Exercise:
Keep images out and repeat all data exactly.

==== Exercise data ====

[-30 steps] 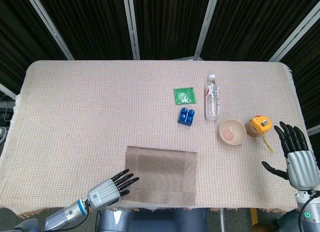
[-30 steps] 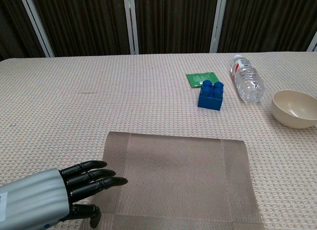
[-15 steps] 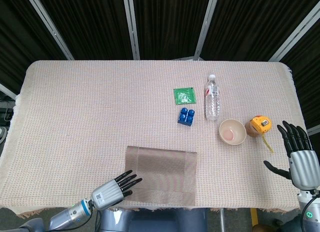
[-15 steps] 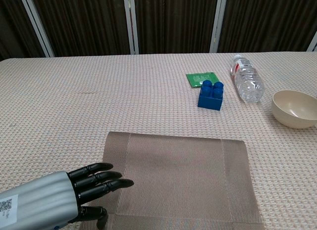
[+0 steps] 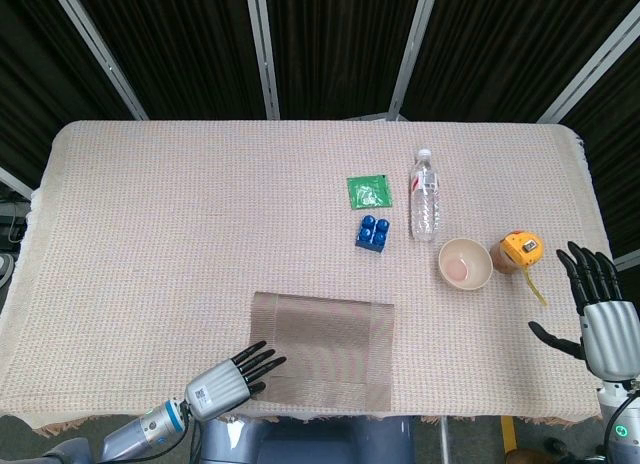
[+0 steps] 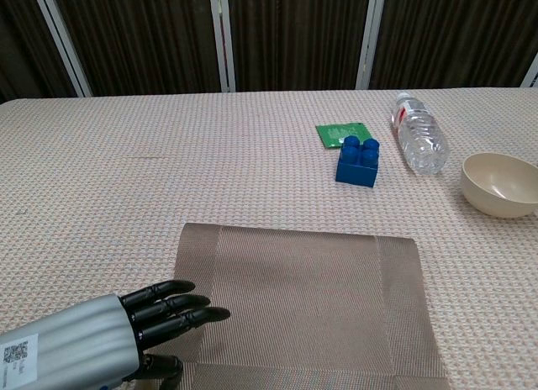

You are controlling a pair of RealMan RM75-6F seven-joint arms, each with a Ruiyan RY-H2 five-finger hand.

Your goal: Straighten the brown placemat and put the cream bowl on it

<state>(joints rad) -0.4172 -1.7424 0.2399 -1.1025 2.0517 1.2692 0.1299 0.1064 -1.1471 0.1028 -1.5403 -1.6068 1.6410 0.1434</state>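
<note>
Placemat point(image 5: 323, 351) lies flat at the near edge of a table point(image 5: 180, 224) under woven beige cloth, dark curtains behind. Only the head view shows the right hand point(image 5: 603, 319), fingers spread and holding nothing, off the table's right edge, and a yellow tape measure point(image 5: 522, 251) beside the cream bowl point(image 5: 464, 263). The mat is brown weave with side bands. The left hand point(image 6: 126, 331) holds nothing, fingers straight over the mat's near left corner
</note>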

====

Answer below:
[-30 steps] 
[-30 steps] 
[-15 steps] 
[-15 steps] 
[+0 steps] 
[+0 steps] 

You are controlling a pair of RealMan RM75-6F seven-joint arms, each with a Ruiyan RY-H2 five-finger hand.

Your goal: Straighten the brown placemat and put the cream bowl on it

<state>(joints rad) -0.4172 -1.7424 0.2399 -1.1025 2.0517 1.2692 0.1299 0.1064 -1.1471 0.1028 -1.5403 -1.6068 1.6410 0.1434</state>
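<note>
Placemat point(image 5: 323, 351) lies flat at the near edge of a table point(image 5: 180, 224) under woven beige cloth, dark curtains behind. Only the head view shows the right hand point(image 5: 603, 319), fingers spread and holding nothing, off the table's right edge, and a yellow tape measure point(image 5: 522, 251) beside the cream bowl point(image 5: 464, 263). The mat is brown weave with side bands. The left hand point(image 6: 126, 331) holds nothing, fingers straight over the mat's near left corner
</note>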

There is nothing more to the answer.